Modena, mediatori culturali, questi sconosciuti. "I più furbi si nominano da soli"

L’avvocato Ascari: "Spesso ottengono soldi in cambio di favori"

L’avvocato Davide Ascari

L’avvocato Davide Ascari

Modena, 19 settembre 2017 – Mediatori culturali, questi sconosciuti. Dopo il licenziamento di Abid Jee, il mediatore, appunto, che su Facebook ha postato quel raccapricciante post in cui, riferendosi allo stupro di Rimini, sosteneva come alle donne piacesse la violenza, ora sono in tanti a chiedersi in cosa consista la formazione rivolta ai mediatori. Nel senso: in Italia come si ottiene la qualifica di mediatore che, come indica il termine stesso, prevede che l’operatore funga ‘da ponte’ o facilitatore tra una cultura e l’altra, affinchè si realizzi l’inserimento degli stranieri nel contesto sociale del paese di accoglienza? A quanto pare, nel nostro paese il ‘titolo’ avviene per ‘autoproclamazione’, ovvero: chi è da più tempo in Italia e sviluppa ovviamente maggiori competenze e attitudini si lancia sul ‘mercato’ come tale.

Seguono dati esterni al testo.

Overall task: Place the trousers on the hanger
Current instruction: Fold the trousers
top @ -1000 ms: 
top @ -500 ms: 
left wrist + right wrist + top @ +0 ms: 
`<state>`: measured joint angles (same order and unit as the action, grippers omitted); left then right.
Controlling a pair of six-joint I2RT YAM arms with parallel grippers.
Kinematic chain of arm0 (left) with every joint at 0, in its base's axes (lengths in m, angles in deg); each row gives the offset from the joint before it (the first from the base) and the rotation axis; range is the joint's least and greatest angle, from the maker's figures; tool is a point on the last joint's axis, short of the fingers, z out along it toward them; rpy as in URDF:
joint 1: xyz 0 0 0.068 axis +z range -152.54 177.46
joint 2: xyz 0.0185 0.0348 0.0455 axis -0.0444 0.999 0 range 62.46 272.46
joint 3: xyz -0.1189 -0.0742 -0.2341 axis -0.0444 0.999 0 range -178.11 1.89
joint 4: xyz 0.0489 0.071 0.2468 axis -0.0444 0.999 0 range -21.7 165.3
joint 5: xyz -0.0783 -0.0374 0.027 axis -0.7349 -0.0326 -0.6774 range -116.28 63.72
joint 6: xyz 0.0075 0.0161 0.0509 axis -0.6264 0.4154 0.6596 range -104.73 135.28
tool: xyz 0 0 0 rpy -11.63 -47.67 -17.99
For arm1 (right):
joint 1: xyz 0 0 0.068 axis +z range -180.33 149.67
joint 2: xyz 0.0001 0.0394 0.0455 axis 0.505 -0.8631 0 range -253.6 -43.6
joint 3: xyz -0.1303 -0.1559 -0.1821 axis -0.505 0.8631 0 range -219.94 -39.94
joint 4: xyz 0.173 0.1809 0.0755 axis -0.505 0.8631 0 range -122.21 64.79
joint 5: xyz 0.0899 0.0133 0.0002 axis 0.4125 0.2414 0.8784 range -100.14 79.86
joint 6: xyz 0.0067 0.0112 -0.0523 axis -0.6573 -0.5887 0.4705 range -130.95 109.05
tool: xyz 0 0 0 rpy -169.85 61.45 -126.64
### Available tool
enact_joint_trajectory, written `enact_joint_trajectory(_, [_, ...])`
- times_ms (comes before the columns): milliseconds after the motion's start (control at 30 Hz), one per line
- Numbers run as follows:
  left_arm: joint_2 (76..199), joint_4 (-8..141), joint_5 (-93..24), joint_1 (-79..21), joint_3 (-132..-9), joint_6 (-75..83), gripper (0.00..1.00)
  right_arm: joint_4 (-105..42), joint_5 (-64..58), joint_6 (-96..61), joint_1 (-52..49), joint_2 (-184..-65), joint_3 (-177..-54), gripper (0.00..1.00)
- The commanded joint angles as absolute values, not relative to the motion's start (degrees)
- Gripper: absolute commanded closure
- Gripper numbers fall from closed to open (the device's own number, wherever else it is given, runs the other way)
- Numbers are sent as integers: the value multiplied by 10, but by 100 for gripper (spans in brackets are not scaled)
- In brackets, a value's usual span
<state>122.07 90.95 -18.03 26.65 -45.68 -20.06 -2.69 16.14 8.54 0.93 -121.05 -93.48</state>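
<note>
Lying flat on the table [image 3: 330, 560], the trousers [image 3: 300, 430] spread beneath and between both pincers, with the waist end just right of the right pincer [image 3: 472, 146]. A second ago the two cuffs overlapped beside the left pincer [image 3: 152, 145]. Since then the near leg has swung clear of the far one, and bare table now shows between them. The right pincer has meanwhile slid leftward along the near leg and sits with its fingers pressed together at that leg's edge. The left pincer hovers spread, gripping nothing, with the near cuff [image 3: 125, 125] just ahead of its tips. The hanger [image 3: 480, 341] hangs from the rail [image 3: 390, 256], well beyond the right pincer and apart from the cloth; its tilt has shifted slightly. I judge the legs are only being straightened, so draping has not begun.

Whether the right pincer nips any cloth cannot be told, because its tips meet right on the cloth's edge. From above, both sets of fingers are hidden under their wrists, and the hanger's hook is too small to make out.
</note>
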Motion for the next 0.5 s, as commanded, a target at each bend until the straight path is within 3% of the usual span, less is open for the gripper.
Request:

Anche perchè la Regione da tempo non organizza corsi che possano garantire in tal senso una corretta formazione. A confermarlo è anche il noto avvocato modenese Davide Ascari, che spesso si occupa di casi legati all’immigrazione e che per primo afferma di prendere le distanze da figure di questo genere. «Non ho mai amato molto i mediatori – spiega – perchè hanno spesso un interesse personale nello svolgere tale mansione e non si capisce mai dove vogliano portare effettivamente il cliente. Spesso ho l’idea che allo straniero che mi trovo dinanzi raccontino ben altro rispetto a quanto vien detto in studio – spiega ancora il legale – e quando vengono da me danno l’idea di voler fare, appunto, i propri interessi: sono pochissimi quelli che si offrono di mediare per amicizia e tendo a non farli entrare. Capita infatti spessissimo che dietro alla loro prestazione ci sia una sorta di ricatto: «Ti porto da un buon avvocato se mi dai qualcosa in cambio».

Ascari spiega anche come nel nostro paese una formazione effettiva per questa figura non esista. «Chi si improvvisa mediatore spesso lo fa perchè magari è più furbo rispetto ad altri e conosce bene la lingua. Ma corsi effettivi non ne ho mai visti fare di recente: è una qualfica che, diversamente da altri paesi europei, non ha mai avuto professionalità o una normativa specifica. In Francia, ad esempio, per diventare mediatore è necessario frequentare un corso della durata di tre anni. Quando mi è capitato di chiedere alla persona in questione come fosse diventata mediatore, mi ha semplicemente risposto: imparando l’italiano». Ad intervenire sul tema anche Elena Oliva, presidente dell coop Caleidos che, occupandosi di accoglienza profughi, sovente si rivolge a queste figure.

«Da parecchio tempo, purtroppo, non vengono organizzati corsi regionali riconosciuti ma i ragazzi di cui ci avvaliamo noi li hanno frequentati in passato - spiega. Ma è una garanzia? Credo che l’unica garanzia sia quella legata alla persona che ti trovi davanti. Noi come requisito sicuramente cerchiamo persone laureate o diplomate, preferibilmente in Italia. Poi le sottoponiamo a colloqui e ad un sistema di valutazione effettuato da un coordinatore del servizio mediazioni. Quella comparsa su facebook è che giustamente ha sollevato il caso mediatori è l’affermazione di una persona stupida ma non si può generalizzare: si è fatto portavoce di una sua personale considerazione, ma fortunatamente non si assiste a cose del genere ogni giorno. Non è certo il Corano che prevede cose simili. E’ chiaro che – continua Oliva – noi facciamo una selezione molto attenta occupandoci anche dei servizi scolastici e, ad oggi, di esperienze spiacevoli non ne abbiamo avute. Ai nostri mediatori, però, facciamo sottoscrivere anche un codice deontologico che devono accettare ma non nascondo che sia faticoso comunque cercare e reperire persone competenti. Anche per questo l’opinione pubblica dovrebbe smettere di demonizzare le cooperative o gli enti: non possiamo controllare come si comportano nella vita privata».